## Problem requirements
Please repeat the listing exactly, with every line intact.

## Recorded information
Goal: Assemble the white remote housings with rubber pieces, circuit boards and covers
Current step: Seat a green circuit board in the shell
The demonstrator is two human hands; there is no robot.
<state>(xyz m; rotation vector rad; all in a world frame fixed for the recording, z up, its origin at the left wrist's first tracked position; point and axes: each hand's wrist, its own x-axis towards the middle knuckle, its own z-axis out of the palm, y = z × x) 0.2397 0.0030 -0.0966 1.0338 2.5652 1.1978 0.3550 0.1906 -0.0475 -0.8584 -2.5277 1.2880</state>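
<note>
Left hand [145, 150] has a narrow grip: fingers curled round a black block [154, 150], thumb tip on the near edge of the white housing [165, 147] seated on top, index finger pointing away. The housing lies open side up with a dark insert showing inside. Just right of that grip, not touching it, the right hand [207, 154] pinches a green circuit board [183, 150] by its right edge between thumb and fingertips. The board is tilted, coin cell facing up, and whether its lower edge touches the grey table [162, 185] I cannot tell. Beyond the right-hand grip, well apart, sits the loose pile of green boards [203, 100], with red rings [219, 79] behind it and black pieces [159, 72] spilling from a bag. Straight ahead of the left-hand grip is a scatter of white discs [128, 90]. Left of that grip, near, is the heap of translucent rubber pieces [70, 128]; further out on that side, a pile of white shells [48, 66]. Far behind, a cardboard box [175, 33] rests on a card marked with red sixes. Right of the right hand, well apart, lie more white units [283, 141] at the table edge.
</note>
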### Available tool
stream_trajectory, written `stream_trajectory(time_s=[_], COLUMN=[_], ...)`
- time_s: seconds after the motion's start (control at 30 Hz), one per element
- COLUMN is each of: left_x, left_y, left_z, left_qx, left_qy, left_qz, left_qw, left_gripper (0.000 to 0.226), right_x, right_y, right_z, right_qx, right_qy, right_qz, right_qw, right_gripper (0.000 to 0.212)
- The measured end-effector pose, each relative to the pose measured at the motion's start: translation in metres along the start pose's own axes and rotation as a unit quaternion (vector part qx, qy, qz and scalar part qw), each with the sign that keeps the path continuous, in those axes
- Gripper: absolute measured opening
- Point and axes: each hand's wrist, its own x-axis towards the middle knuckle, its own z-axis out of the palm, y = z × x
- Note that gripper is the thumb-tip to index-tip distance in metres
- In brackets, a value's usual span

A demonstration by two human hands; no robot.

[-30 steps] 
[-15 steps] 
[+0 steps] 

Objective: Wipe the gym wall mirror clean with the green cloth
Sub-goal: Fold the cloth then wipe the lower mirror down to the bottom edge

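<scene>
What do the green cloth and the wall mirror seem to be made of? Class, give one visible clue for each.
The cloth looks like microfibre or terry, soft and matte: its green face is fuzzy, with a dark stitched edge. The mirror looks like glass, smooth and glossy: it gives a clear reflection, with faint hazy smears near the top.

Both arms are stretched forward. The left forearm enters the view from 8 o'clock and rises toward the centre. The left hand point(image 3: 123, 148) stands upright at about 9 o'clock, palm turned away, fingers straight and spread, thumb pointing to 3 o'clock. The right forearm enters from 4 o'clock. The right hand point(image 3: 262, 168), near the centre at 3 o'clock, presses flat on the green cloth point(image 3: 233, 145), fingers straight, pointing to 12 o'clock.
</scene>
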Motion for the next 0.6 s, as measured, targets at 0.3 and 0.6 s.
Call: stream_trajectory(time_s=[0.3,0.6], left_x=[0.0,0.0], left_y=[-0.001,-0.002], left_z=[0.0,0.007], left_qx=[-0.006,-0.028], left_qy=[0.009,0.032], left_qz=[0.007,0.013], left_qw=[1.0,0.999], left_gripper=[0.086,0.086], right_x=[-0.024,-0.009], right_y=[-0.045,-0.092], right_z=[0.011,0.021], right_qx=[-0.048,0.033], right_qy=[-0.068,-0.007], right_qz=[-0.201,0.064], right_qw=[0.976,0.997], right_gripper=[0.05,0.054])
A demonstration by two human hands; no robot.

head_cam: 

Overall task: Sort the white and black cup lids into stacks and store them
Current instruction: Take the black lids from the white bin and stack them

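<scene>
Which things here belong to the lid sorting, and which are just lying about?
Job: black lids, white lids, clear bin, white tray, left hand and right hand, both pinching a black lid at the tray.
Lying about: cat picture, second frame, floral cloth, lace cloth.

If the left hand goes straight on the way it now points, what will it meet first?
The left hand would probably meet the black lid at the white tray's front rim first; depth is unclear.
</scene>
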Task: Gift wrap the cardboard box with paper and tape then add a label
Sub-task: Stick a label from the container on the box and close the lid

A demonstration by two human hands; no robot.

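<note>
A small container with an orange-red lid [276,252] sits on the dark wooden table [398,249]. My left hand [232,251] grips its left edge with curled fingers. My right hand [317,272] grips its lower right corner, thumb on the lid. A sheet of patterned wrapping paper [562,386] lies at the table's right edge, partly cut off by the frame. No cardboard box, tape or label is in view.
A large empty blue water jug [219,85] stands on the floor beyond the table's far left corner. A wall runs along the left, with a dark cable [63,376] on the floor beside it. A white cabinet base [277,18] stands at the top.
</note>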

## Written solution
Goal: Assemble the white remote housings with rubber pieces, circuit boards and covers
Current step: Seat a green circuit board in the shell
The demonstrator is two human hands; there is no robot.
<state>(xyz m; rotation vector rad; all in a world frame fixed for the recording, z up, its origin at the left wrist's first tracked position; point and axes: each hand's wrist, its own x-axis towards the middle knuckle, its own z-axis out of the palm, y = z × x) 0.2397 0.0030 -0.0966 1.0338 2.5652 1.1978 0.3550 0.1906 -0.0475 -0.8584 -2.5277 1.2880</state>
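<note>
Left hand [145, 150] has a narrow grip: fingers curled round a black block [154, 150], thumb tip on the near edge of the white housing [165, 147] seated on top, index finger pointing away. The housing lies open side up with a dark insert showing inside. Just right of that grip, not touching it, the right hand [207, 154] pinches a green circuit board [183, 150] by its right edge between thumb and fingertips. The board is tilted, coin cell facing up, and whether its lower edge touches the grey table [162, 185] I cannot tell. Beyond the right-hand grip, well apart, sits the loose pile of green boards [203, 100], with red rings [219, 79] behind it and black pieces [159, 72] spilling from a bag. Straight ahead of the left-hand grip is a scatter of white discs [128, 90]. Left of that grip, near, is the heap of translucent rubber pieces [70, 128]; further out on that side, a pile of white shells [48, 66]. Far behind, a cardboard box [175, 33] rests on a card marked with red sixes. Right of the right hand, well apart, lie more white units [283, 141] at the table edge.
</note>
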### Available tool
stream_trajectory, written `stream_trajectory(time_s=[_], COLUMN=[_], ...)`
- time_s: seconds after the motion's start (control at 30 Hz), one per element
- COLUMN is each of: left_x, left_y, left_z, left_qx, left_qy, left_qz, left_qw, left_gripper (0.000 to 0.226), right_x, right_y, right_z, right_qx, right_qy, right_qz, right_qw, right_gripper (0.000 to 0.212)
- The measured end-effector pose, each relative to the pose measured at the motion's start: translation in metres along the start pose's own axes and rotation as a unit quaternion (vector part qx, qy, qz and scalar part qw), each with the sign that keeps the path continuous, in those axes
- Gripper: absolute measured opening
- Point and axes: each hand's wrist, its own x-axis towards the middle knuckle, its own z-axis out of the palm, y = z × x
- Note that gripper is the thumb-tip to index-tip distance in metres
- In brackets, a value's usual span

A demonstration by two human hands; no robot.

[-30 steps] 
[-15 steps] 
[+0 steps] 

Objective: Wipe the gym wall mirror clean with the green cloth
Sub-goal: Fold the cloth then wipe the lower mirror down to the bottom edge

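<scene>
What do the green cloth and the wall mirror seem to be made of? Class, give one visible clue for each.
The cloth looks like microfibre or terry, soft and matte: its green face is fuzzy, with a dark stitched edge. The mirror looks like glass, smooth and glossy: it gives a clear reflection, with faint hazy smears near the top.

Both arms are stretched forward. The left forearm enters the view from 8 o'clock and rises toward the centre. The left hand point(image 3: 123, 148) stands upright at about 9 o'clock, palm turned away, fingers straight and spread, thumb pointing to 3 o'clock. The right forearm enters from 4 o'clock. The right hand point(image 3: 262, 168), near the centre at 3 o'clock, presses flat on the green cloth point(image 3: 233, 145), fingers straight, pointing to 12 o'clock.
</scene>
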Motion for the next 0.6 s, as measured, targets at 0.3 and 0.6 s.
Call: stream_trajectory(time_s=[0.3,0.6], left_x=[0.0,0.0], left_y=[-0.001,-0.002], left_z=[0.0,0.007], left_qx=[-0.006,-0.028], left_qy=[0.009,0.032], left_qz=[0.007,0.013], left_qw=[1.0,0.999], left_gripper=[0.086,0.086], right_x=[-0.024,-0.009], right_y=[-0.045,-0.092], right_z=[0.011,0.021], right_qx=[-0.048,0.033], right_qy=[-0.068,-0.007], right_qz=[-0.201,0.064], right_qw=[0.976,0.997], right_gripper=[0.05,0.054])
A demonstration by two human hands; no robot.

head_cam: 

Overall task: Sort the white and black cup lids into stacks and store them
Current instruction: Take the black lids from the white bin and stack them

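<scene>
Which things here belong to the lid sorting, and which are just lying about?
Job: black lids, white lids, clear bin, white tray, left hand and right hand, both pinching a black lid at the tray.
Lying about: cat picture, second frame, floral cloth, lace cloth.

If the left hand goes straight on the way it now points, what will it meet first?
The left hand would probably meet the black lid at the white tray's front rim first; depth is unclear.
</scene>
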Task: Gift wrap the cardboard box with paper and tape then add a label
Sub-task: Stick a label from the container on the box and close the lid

A demonstration by two human hands; no robot.

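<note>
A small container with an orange-red lid [276,252] sits on the dark wooden table [398,249]. My left hand [232,251] grips its left edge with curled fingers. My right hand [317,272] grips its lower right corner, thumb on the lid. A sheet of patterned wrapping paper [562,386] lies at the table's right edge, partly cut off by the frame. No cardboard box, tape or label is in view.
A large empty blue water jug [219,85] stands on the floor beyond the table's far left corner. A wall runs along the left, with a dark cable [63,376] on the floor beside it. A white cabinet base [277,18] stands at the top.
</note>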

The answer has been fully stated.